Why the Claim, “My Family Came here Legally” Makes No Sense

“My family did it the right way. They came here legally.” This is a claim so often preached with a touch of arrogance by those critical of the presence of undocumented immigrants in the United States. You’ll see it posted on a YouTube comment or hear it stumble out of the mouth of your father in law at a family gathering or your friend at a bar after a couple beers have relieved his filter for the night. A truthful response to the “my family did it the right way” assertion is one that looks at how American immigration policy has drastically changed over time, and how the great grandfather who came to America with a couple coins and a dream would have faced much more scrutiny today.

It’s important to start the conversation by acknowledging that if someone claims their ancestors came to America legally, it really means they came to America White.  African slaves can be seen through an immigration framework as forcibly illegal immigrants. Throughout the first half of the 19th century this was constantly reinforced with legislation such as the Three-Fifths Compromise that considered slaves to count for three-fifths of a House member’s constituent, or the Supreme Court’s Dred Scott decision, which determined free or enslaved people of African descent had no standing to sue in federal court because they were not citizens. Later on, in the century, 1882’s Chinese Exclusion Act began to discriminately turn away Chinese immigrants while immigrants of every other national origin were accepted. If someone claims their ancestor was able to come to the U.S legally before the end of the Chinese Exclusion Act in 1943, they must not be Chinese.

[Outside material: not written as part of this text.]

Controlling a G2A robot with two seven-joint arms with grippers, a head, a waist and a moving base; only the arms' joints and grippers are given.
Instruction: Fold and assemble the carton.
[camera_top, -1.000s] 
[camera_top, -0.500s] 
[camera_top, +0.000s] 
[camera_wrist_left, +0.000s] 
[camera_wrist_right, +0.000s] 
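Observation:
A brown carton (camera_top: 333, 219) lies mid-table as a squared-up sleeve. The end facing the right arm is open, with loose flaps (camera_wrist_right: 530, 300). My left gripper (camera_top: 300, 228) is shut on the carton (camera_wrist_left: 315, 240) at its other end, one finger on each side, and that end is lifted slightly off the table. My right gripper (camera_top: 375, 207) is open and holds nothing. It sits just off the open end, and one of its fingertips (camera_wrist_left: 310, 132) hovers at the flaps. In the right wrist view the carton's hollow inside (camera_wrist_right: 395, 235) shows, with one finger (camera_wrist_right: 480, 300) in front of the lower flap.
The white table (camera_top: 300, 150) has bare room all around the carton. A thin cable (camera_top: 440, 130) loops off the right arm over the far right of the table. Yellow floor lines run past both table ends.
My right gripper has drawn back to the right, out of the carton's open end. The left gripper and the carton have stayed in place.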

For most of the 19th century, immigrants were not legal or illegal since that was hardly a paradigm in which we viewed immigrants. There were almost no laws preventing anyone from showing up and making the United States their home. Even the phrase “illegal immigrant” was not coined until the 1920’s. From 1892 to 1954, the immigration inspections on Ellis Island were just a notch above today’s airport security. 12 million immigrants coming through typically waited four to five hours after showing up and then were free to enter the country.

Contrast that with today’s immigration enforcement system. The 1996 Immigration and Nationality Act passed by Congress established excessive and severe immigration enforcement. Unlike the previous generations of immigrants, just showing up to the United States will put you in a detention center of epically inhumane conditions. Inadequate medical care is to be expected since private detention centers do not need to meet the medical ethical standards of the rest of America’s prisons. No access to basic hygiene products and even violence by staff are commonplace in detention centers, where 400,000 immigrants are held and then deported each year.

Today’s inhumane detention and deportation process make petitioning ahead of time a must, but now there are strict numerical quotas for each country and for each type of visa. But unlike the four to five-hour wait, an immigrant grandparent had at Ellis Island; the average number of days for each applicant’s case to be heard is 1,071 days or almost three years. For a parent to derive citizenship for their married son or daughter, the wait is at least 10 years. Unless you’re Mexican or Pilipino, then the wait is certainly much more. This also puts the families of asylum seekers in dangerous and vulnerable positions. If an asylum applicant intends to petition for their spouse or sibling to come to the U.S legally they must wait for years in their violent and unsafe home country. Because of the harsh enforcement and bureaucratic nightmare of a backlog, immigrants coming to the United States “the right way” is just not a practical much less moral route.